▶ Exercise aim:
Once you have read the listing, output it exactly and completely.

▶ Provided data:
┄┄┄┄┄┄
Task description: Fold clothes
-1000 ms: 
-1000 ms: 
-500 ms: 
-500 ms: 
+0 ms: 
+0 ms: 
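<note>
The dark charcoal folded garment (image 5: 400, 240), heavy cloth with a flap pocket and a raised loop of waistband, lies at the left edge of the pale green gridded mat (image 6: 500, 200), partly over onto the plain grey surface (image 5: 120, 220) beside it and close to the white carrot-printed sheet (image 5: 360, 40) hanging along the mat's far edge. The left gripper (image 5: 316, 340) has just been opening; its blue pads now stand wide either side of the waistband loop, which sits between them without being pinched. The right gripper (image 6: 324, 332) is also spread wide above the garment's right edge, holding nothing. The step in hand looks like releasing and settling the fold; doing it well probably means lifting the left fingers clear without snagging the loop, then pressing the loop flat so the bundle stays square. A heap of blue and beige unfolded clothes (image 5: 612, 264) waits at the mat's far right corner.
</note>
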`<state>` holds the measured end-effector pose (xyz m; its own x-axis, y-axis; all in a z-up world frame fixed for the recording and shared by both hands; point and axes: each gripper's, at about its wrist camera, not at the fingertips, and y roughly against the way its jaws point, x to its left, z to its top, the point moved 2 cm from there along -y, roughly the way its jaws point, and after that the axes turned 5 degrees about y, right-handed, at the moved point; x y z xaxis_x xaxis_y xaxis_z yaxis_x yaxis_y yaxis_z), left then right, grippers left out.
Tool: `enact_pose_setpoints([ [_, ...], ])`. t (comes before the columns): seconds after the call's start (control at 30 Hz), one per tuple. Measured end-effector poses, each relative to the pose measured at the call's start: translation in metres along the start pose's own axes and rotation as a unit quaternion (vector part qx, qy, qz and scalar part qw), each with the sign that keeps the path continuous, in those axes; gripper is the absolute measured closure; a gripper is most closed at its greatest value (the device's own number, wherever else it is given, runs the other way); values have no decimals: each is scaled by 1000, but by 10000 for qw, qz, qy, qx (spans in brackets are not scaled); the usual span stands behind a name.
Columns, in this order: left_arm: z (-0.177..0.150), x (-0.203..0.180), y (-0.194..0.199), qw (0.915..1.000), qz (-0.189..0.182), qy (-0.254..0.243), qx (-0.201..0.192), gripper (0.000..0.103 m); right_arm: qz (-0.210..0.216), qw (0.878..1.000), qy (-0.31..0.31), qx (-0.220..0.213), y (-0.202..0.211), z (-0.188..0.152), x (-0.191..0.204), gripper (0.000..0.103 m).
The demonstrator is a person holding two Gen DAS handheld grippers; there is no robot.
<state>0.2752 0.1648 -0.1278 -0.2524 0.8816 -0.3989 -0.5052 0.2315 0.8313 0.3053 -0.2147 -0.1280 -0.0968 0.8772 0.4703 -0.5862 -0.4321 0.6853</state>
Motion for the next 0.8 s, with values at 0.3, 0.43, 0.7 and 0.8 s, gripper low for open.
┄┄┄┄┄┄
▶ Answer space:
Task description: Fold clothes
-1000 ms: 
-1000 ms: 
-500 ms: 
-500 ms: 
+0 ms: 
+0 ms: 
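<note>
The dark charcoal folded garment (image 5: 400, 240), heavy cloth with a flap pocket and a raised loop of waistband, lies at the left edge of the pale green gridded mat (image 6: 500, 200), partly over onto the plain grey surface (image 5: 120, 220) beside it and close to the white carrot-printed sheet (image 5: 360, 40) hanging along the mat's far edge. The left gripper (image 5: 316, 340) has just been opening; its blue pads now stand wide either side of the waistband loop, which sits between them without being pinched. The right gripper (image 6: 324, 332) is also spread wide above the garment's right edge, holding nothing. The step in hand looks like releasing and settling the fold; doing it well probably means lifting the left fingers clear without snagging the loop, then pressing the loop flat so the bundle stays square. A heap of blue and beige unfolded clothes (image 5: 612, 264) waits at the mat's far right corner.
</note>
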`<state>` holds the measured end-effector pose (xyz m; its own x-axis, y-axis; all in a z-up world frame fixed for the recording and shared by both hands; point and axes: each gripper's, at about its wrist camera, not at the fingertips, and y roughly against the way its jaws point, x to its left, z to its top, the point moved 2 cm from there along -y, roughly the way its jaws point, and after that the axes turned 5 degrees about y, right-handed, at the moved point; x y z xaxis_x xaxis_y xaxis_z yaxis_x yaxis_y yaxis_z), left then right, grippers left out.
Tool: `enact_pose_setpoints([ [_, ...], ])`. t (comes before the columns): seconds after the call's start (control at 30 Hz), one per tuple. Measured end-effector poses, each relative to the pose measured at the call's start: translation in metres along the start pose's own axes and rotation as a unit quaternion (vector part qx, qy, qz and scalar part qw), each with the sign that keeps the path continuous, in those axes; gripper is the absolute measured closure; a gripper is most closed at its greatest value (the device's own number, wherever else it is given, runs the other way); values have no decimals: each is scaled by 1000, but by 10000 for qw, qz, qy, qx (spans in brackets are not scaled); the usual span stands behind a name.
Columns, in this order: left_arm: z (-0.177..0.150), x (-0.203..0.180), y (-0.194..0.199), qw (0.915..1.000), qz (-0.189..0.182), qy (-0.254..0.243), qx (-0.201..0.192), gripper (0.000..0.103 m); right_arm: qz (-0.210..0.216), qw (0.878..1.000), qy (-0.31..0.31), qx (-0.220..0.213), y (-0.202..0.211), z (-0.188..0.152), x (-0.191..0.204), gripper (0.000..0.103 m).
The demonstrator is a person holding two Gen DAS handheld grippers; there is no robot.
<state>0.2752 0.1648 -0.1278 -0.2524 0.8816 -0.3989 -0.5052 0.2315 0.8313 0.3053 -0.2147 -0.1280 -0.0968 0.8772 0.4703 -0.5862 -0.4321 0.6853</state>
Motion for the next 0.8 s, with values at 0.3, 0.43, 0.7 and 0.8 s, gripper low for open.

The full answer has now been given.